Top of Given information

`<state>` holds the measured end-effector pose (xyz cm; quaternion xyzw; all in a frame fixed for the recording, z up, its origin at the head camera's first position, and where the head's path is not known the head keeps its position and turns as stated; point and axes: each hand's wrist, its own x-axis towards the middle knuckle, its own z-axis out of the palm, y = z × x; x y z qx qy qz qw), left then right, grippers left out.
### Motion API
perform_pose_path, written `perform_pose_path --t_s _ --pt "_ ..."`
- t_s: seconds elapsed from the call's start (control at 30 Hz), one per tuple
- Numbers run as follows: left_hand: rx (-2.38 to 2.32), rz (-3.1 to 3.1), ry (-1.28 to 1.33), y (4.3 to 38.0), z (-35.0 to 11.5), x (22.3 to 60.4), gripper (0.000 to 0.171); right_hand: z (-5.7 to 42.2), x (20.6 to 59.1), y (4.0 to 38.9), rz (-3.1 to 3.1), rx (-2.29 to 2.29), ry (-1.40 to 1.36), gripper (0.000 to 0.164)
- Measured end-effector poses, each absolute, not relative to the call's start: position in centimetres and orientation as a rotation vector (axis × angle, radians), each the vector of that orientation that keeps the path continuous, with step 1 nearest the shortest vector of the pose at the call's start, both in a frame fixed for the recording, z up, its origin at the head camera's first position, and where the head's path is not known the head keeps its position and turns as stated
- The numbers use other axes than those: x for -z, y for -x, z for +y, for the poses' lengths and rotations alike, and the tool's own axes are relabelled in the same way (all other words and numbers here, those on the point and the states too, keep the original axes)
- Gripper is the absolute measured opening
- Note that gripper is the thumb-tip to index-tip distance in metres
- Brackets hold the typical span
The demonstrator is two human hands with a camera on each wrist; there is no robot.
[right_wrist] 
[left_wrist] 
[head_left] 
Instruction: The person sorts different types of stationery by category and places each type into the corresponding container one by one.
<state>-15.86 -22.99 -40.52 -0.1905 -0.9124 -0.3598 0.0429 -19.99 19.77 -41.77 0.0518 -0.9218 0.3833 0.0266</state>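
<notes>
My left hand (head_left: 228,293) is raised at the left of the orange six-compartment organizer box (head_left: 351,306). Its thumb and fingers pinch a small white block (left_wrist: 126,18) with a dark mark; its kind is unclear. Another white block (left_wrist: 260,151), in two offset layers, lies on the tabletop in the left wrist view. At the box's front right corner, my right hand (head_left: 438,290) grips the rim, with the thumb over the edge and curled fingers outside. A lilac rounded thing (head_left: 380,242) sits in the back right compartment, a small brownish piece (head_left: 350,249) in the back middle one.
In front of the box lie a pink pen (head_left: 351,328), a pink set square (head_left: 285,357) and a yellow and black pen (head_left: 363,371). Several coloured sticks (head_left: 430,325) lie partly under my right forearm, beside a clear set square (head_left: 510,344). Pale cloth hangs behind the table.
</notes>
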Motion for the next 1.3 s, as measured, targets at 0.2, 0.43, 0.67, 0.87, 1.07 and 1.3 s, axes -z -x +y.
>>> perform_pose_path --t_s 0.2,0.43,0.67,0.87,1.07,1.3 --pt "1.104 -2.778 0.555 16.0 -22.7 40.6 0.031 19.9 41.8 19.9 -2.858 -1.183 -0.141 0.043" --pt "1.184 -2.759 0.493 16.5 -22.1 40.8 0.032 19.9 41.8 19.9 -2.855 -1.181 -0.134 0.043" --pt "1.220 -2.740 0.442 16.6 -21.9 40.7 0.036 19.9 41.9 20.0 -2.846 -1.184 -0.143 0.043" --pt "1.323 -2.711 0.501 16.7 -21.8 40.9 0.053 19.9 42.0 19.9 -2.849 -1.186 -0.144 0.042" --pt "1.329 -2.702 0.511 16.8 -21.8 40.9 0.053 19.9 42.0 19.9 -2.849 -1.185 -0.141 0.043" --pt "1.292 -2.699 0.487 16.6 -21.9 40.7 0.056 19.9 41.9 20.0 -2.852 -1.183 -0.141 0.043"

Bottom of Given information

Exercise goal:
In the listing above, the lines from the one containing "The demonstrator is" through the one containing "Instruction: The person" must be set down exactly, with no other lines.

Exercise solution:
The demonstrator is two human hands with a camera on each wrist; there is no robot.
[right_wrist] 
[left_wrist] 
[head_left] 
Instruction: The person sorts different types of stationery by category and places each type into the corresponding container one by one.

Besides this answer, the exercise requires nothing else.